**ACTIVITY:** What you write should be an exact copy of the material, from its first line through the line containing "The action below".

**DATA SHOWN:**
==============================

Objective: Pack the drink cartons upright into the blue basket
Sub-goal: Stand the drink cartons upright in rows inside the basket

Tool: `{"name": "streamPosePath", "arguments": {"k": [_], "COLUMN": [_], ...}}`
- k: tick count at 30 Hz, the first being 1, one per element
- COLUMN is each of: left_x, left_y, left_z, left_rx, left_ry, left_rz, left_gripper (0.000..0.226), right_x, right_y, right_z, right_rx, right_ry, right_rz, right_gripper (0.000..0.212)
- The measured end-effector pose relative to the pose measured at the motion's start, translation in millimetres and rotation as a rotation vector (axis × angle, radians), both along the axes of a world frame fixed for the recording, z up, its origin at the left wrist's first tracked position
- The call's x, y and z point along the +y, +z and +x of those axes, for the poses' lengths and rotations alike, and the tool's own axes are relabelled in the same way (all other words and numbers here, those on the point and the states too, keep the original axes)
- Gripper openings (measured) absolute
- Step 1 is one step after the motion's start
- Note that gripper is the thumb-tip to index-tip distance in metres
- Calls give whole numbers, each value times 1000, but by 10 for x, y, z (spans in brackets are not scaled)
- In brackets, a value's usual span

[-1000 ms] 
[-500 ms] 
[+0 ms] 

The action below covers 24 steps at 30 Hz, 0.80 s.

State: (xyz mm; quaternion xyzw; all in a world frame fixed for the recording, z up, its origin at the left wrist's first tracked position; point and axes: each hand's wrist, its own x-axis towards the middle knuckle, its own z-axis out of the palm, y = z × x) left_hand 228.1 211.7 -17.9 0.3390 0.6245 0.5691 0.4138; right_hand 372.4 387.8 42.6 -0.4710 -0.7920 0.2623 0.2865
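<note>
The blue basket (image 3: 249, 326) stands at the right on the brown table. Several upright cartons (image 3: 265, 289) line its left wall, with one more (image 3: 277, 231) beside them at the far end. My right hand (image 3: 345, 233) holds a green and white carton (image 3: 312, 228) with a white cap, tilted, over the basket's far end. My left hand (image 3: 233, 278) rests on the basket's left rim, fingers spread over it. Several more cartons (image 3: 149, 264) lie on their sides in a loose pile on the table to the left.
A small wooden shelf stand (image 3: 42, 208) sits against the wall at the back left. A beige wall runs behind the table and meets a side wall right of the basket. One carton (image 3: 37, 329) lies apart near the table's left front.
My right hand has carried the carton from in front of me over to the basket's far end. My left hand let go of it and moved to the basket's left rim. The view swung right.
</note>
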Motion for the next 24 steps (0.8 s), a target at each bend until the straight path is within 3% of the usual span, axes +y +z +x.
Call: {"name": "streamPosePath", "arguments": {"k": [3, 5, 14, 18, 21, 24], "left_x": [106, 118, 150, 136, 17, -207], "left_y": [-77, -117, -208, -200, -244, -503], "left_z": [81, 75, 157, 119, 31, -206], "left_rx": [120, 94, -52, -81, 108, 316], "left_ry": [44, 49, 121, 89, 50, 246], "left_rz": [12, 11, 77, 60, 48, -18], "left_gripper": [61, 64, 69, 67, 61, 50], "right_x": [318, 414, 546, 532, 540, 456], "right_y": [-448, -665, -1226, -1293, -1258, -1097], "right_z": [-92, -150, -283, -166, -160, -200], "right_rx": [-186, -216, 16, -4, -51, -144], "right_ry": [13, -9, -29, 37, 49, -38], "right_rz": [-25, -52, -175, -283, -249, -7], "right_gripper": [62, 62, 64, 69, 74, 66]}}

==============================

**REPLY:**
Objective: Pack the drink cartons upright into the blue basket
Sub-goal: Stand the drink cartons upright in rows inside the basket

Tool: `{"name": "streamPosePath", "arguments": {"k": [_], "COLUMN": [_], ...}}`
- k: tick count at 30 Hz, the first being 1, one per element
- COLUMN is each of: left_x, left_y, left_z, left_rx, left_ry, left_rz, left_gripper (0.000..0.226), right_x, right_y, right_z, right_rx, right_ry, right_rz, right_gripper (0.000..0.212)
- The measured end-effector pose relative to the pose measured at the motion's start, translation in millimetres and rotation as a rotation vector (axis × angle, radians), both along the axes of a world frame fixed for the recording, z up, its origin at the left wrist's first tracked position
- The call's x, y and z point along the +y, +z and +x of those axes, for the poses' lengths and rotations alike, and the tool's own axes are relabelled in the same way (all other words and numbers here, those on the point and the states too, keep the original axes)
- Gripper openings (measured) absolute
- Step 1 is one step after the motion's start
- Note that gripper is the thumb-tip to index-tip distance in metres
- Calls give whole numbers, each value times 1000, but by 10 for x, y, z (spans in brackets are not scaled)
- In brackets, a value's usual span

[-1000 ms] 
[-500 ms] 
[+0 ms] 

The action below covers 24 steps at 30 Hz, 0.80 s.

The given output is complete.